3. The laws before discussed have addressed themselves chiefly to the teacher: this comes home also to the learner. It brings into sight the principles which must guide the student in his studies, and which it is the business of the instructor to emphasize and enforce. While telling the teacher how to teach, it also tells the learner how to learn. This will appear more clearly in the discussion which follows.
The Philosophy of the Law.
4. As that is not true teaching which simply pours out before the pupil the treasures of the teacher’s knowledge, so that is not true learning which merely memorizes and repeats the teacher’s words and ideas. Vastly more than is commonly understood or believed, the work of education, of acquiring knowledge, is the work of the pupil and not that of the teacher. This- truth has already been affirmed in other connections. It is reaffirmed here as the fundamental notion in the present discussion. Learning is the formation by the learner in his own mind of the conceptions contained in the lesson learned.

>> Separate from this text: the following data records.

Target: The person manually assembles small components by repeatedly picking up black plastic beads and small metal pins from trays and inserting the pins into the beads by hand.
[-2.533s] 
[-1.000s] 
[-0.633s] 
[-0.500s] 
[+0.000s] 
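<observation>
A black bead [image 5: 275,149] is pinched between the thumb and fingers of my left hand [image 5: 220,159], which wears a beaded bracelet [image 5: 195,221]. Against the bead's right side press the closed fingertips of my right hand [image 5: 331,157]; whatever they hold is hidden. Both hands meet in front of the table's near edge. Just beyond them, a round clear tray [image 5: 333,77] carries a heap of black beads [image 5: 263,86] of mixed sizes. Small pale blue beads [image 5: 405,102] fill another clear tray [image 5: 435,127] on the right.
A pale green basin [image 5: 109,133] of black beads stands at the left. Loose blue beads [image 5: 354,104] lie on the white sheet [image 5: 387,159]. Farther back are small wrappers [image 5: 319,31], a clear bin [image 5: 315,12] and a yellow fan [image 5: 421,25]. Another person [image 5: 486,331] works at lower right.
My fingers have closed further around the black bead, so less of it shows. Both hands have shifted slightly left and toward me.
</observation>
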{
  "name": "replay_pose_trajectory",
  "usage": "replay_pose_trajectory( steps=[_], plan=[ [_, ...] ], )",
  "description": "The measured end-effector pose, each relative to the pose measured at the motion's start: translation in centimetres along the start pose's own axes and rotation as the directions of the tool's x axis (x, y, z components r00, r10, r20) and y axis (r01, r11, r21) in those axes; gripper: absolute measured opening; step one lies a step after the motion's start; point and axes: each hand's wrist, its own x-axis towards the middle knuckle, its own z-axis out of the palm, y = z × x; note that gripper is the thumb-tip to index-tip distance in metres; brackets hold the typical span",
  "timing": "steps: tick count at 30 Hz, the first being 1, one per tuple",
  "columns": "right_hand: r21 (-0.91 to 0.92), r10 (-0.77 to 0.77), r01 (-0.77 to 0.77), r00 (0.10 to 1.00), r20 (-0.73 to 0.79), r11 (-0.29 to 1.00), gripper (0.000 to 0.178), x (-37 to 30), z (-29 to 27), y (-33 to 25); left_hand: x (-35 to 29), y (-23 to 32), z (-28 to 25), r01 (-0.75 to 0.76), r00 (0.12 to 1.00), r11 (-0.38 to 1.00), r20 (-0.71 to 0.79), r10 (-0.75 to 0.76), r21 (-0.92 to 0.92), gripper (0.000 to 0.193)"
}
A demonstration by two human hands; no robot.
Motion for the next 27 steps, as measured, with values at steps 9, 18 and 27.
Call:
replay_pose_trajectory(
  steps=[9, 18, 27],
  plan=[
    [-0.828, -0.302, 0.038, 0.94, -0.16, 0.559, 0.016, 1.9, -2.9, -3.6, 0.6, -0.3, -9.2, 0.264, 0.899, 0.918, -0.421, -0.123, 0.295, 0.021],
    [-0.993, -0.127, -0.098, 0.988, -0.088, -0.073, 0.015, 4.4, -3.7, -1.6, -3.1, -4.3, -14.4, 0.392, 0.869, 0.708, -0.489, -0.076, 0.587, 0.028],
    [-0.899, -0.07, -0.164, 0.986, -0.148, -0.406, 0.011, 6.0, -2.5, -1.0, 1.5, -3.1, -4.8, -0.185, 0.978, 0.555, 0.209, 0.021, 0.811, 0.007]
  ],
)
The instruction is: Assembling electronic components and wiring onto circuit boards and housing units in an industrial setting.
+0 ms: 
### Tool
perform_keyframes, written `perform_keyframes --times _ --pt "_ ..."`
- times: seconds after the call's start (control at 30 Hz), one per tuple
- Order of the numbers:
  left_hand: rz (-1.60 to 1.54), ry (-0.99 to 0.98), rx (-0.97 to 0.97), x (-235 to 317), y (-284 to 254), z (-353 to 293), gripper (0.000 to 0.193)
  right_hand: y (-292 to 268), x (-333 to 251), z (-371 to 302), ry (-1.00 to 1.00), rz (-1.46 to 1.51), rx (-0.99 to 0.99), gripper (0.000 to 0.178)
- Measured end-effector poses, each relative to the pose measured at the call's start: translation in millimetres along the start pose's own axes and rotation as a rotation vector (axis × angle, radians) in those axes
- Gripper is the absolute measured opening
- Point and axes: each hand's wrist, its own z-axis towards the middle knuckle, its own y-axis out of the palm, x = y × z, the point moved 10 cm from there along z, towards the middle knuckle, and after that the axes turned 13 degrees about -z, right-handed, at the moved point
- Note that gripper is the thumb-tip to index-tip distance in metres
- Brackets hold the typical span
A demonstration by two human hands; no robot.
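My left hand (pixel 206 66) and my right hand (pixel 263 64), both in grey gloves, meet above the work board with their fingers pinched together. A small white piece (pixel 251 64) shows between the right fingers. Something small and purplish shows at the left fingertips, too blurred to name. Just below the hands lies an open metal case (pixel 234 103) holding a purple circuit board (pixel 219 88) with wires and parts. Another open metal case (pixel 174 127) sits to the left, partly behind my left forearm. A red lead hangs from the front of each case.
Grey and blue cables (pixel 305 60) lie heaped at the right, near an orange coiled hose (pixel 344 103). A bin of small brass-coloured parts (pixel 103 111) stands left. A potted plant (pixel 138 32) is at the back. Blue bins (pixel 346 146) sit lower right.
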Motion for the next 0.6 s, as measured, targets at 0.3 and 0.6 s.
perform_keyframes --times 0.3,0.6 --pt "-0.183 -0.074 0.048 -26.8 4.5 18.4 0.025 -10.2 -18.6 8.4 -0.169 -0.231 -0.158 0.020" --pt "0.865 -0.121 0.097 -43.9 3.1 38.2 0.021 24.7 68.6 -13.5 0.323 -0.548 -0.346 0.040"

5. We must distinguish between the original discovery of a truth and the learning it from others. Discovery is made by processes of investigation which are commonly slow, tentative, and laborious. Learning comes by processes of interpretation, which are often easy and rapid. Still there is much in common. The learner rediscovers in part the truth he learns. No discovered truth is wholly new. No true learning is wholly a repetition of other men’s thoughts.’ The discoverer borrows largely of truths known to others; the student must add much to the lesson he studies. His constant aim should be to rise from being a learner at other men’s feet, to become an independent searcher of truth for himself. Both discoverer and learner must alike be truth-seekers. Both must aim to gain clear and distinct conceptions of it. Both must needs employ in their work the truths already familiar to them, and both must put their learning to use, to find its full power and value. It is indispensable that the learner shall become an investigator.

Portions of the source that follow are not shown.